Could you show all lines in the entries below that contain the string "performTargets"?
______
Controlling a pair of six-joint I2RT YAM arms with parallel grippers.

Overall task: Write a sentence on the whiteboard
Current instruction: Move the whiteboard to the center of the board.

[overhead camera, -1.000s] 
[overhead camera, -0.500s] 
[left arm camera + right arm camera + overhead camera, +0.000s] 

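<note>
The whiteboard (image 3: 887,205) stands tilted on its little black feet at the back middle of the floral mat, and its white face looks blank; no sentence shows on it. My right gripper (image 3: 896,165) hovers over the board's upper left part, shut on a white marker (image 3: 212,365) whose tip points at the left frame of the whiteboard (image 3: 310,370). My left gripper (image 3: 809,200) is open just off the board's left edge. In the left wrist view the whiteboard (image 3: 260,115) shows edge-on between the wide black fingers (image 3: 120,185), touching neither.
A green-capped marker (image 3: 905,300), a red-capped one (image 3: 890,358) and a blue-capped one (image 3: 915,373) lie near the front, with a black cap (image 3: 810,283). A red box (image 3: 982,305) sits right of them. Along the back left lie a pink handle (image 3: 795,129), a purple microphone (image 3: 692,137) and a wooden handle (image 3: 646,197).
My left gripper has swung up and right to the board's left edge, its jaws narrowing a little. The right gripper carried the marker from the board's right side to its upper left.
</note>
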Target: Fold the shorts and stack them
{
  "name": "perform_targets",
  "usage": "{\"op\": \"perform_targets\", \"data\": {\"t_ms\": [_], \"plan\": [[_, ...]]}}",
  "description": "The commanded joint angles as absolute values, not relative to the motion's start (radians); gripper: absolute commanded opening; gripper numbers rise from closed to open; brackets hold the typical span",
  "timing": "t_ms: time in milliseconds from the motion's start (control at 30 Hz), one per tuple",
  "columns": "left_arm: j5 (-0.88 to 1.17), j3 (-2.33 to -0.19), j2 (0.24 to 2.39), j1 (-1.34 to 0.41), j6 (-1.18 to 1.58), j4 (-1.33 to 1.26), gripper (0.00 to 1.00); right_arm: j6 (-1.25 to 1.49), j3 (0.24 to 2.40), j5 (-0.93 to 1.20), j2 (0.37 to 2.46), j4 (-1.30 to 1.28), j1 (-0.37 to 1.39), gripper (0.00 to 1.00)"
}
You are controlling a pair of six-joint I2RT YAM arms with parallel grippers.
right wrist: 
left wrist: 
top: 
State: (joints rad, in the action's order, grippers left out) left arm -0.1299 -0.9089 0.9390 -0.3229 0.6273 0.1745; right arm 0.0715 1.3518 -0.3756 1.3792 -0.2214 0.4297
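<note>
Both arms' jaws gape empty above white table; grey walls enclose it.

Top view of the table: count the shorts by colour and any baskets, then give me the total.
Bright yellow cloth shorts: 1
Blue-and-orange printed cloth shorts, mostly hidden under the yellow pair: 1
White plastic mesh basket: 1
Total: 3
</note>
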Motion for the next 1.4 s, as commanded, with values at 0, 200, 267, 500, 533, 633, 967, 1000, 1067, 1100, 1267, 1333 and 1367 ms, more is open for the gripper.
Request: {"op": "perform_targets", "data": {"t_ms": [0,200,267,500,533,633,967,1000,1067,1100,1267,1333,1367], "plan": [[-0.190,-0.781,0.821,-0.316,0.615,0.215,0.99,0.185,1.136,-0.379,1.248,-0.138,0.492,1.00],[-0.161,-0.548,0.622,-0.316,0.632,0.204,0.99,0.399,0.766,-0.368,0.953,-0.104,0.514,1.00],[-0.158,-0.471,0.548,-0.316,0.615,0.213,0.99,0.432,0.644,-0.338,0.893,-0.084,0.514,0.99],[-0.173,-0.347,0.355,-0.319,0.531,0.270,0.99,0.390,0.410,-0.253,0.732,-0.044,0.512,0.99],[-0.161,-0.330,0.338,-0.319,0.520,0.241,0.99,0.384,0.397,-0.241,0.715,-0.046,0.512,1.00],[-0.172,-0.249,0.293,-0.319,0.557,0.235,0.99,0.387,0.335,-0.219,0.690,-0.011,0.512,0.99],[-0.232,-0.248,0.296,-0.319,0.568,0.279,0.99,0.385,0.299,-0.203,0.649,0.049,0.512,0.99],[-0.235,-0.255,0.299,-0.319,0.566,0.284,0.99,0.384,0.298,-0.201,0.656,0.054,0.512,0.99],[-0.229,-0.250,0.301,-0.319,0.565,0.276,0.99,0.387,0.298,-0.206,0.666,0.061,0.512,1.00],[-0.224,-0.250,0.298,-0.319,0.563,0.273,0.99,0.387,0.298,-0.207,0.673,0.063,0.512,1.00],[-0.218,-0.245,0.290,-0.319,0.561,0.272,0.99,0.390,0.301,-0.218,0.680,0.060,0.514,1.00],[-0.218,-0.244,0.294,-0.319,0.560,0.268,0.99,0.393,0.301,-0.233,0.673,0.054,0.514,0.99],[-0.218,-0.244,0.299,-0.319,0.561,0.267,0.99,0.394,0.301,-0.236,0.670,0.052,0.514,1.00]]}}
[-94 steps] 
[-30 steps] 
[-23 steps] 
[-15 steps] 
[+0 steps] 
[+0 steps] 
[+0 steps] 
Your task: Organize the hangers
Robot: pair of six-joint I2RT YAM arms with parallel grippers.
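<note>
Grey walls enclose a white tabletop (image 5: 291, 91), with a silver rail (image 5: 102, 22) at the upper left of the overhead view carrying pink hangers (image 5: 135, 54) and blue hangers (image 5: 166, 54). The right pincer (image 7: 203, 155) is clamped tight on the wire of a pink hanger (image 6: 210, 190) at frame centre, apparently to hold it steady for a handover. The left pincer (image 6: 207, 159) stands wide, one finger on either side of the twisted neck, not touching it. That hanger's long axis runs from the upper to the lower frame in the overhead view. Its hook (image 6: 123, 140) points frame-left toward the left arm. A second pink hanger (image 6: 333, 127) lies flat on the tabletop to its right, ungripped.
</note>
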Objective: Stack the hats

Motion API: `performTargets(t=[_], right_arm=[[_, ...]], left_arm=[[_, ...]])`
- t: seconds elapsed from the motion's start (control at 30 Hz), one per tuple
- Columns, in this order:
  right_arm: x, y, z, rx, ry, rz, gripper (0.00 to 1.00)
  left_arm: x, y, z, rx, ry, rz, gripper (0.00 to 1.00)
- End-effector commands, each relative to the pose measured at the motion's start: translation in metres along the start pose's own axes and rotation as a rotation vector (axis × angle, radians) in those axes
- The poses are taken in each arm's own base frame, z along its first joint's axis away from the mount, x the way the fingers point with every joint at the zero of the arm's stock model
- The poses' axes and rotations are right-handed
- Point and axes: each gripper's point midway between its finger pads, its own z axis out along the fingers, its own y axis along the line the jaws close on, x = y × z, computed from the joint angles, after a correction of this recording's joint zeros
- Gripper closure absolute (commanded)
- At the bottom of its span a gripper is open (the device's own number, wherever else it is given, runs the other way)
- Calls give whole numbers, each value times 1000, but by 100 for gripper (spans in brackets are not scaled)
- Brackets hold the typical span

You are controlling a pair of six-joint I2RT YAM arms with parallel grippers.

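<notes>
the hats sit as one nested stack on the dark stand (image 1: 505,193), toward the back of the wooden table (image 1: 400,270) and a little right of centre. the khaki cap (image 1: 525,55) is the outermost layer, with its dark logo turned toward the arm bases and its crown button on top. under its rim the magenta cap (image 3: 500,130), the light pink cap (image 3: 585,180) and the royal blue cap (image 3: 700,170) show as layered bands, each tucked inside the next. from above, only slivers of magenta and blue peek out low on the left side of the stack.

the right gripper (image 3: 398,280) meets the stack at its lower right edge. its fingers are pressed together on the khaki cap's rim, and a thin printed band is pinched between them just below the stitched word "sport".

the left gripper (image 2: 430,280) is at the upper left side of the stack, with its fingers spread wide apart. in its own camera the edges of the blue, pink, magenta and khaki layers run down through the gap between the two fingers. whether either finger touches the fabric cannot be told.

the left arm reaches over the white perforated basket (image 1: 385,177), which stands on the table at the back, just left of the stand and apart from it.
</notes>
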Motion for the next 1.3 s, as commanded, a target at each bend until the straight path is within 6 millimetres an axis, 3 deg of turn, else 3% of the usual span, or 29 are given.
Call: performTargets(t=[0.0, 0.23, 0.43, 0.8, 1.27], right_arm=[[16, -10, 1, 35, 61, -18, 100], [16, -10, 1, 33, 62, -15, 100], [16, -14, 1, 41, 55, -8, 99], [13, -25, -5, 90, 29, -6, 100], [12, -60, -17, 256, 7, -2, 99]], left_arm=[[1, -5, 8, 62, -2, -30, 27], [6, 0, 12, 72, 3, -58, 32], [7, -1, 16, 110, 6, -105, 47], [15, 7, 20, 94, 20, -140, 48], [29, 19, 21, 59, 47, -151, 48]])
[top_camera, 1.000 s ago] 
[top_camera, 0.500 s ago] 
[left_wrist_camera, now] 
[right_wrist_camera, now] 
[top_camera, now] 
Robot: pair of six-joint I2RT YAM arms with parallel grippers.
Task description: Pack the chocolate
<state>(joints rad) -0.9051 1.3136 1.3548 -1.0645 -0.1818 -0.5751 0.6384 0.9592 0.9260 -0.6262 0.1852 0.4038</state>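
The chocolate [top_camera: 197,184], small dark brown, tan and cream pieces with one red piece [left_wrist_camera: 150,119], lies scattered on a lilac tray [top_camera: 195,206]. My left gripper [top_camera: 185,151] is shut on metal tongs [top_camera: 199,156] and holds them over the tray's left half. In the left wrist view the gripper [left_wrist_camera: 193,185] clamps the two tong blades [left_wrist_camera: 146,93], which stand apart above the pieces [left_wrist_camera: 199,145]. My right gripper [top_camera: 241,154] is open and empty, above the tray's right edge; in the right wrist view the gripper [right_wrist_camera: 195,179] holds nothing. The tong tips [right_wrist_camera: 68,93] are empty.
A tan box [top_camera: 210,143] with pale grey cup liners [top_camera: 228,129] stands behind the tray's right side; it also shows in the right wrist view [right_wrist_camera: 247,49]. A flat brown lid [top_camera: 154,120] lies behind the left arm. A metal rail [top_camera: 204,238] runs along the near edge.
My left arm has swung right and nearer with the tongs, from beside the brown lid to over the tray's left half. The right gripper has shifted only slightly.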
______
Result below
Motion API: `performTargets(t=[_], right_arm=[[_, ...]], left_arm=[[_, ...]])`
Call: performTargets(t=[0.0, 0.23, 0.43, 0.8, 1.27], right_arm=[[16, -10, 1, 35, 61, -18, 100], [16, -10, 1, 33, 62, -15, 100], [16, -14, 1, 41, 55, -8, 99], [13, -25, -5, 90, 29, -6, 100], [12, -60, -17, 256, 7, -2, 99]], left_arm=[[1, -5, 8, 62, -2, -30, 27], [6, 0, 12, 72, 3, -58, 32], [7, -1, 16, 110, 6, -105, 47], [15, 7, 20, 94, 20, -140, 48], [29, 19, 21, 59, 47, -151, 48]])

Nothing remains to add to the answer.